The fund has not yet begun making payments, and it is supposed to make its final payments in 2016-17. In the meantime, some police officers and other rescue and recovery workers who worked at ground zero and have cancer have been receiving enhanced pension benefits based on a 2005 state law that said they were presumed to have contracted cancer from the ground zero substances.
Until now, the only systematic examination of cancer incidences and Sept. 11 was a study by the New York Fire Department that was released last year. It found a 19 percent higher incidence of all types of cancer for exposed firefighters compared with those not exposed. Most of the increase came from prostate and thyroid cancers, non-Hodgkin lymphoma and melanoma.
The health department study found a 43 percent higher risk of prostate cancer, double the risk of thyroid cancer, and roughly triple the risk of multiple myeloma, a blood cancer of the bone marrow, in rescue and recovery workers. But the researchers cautioned that it was too early to know if the increases were related to Sept. 11 and that the number of people affected was small — seven cases of myeloma, two or three of which would have been expected based on the normal cancer rate, making it all but impossible to tell which were related to the attacks and which were not. There were 13 cases of thyroid cancer, 7 more than expected, and 67 cases of prostate cancer, 20 more than expected.
Several factors made it hard to draw any conclusions from those results, including the possibility that the rescue and recovery workers were screened more routinely for prostate and thyroid cancer — a factor researchers call “surveillance bias” — than the population at large, and the absence of a correlation with the intensity of exposure.
“Cancer’s always a bad thing,” said Dr. Farley, the health commissioner. “But the prostate and thyroid cancer was no more common in people who were more exposed, which is something you would expect if it was caused by the disaster.”

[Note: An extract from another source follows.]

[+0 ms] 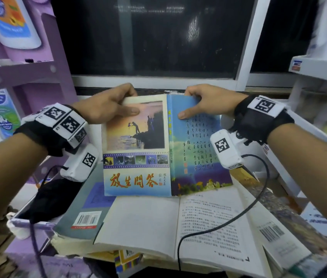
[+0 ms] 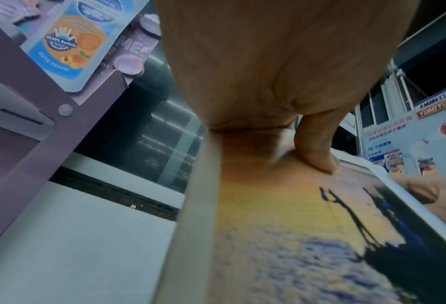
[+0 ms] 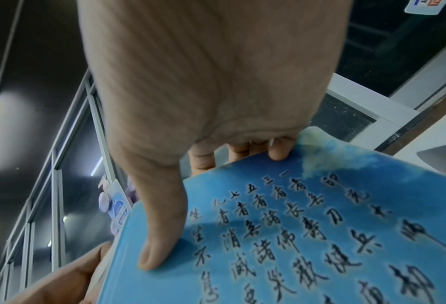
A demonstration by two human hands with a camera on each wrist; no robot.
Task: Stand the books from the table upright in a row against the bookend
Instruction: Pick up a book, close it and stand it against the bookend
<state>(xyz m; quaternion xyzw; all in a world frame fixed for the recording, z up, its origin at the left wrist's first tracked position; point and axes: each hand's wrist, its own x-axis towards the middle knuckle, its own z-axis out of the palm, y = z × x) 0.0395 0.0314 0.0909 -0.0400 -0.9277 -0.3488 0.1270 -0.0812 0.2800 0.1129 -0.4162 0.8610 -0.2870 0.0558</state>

Prostate and thyroid cancers also have different origins, the study said, with thyroid cancer caused by ionizing radiation — which is not believed to have been present in carcinogenic amounts at the World Trade Center site — and prostate cancer’s relationship to environmental factors being inconclusive. On the other hand, blood cancers like myeloma tend to develop faster than solid tumors and, therefore, could be an early indicator of cancer risk, the study said.
Part of Dr. Howard’s rationale for adding cancer to the list of eligible illnesses was that the dust, smoke and fumes were known to contain potential carcinogens like asbestos, silica, benzene, polychlorinated biphenyls, polycyclic aromatic hydrocarbons, volatile organic compounds and metals.
Patricia Workman, who volunteered at ground zero and has myeloma and melanoma, both on the federal list of qualifying cancers, said she was disappointed by the study’s findings.
“It’s like one thing comes out that’s good, and then it’s just a setback,” said Ms. Workman, who has become an advocate for people with myeloma. She added that she had gone to the funerals of first responders who died of leukemia, and was surprised it was not one of the cancers the health department study linked to Sept. 11.
Ms. Workman suggested that the government might have unnecessarily invited criticism of the treatment and compensation program by covering so many types of cancer so soon.
“They gave too much away in the beginning to say every cancer was covered and everybody that was down there was covered,” she said. “You’ve got to prove that it’s linked to being down there. But I hope that people will speak up and fight.”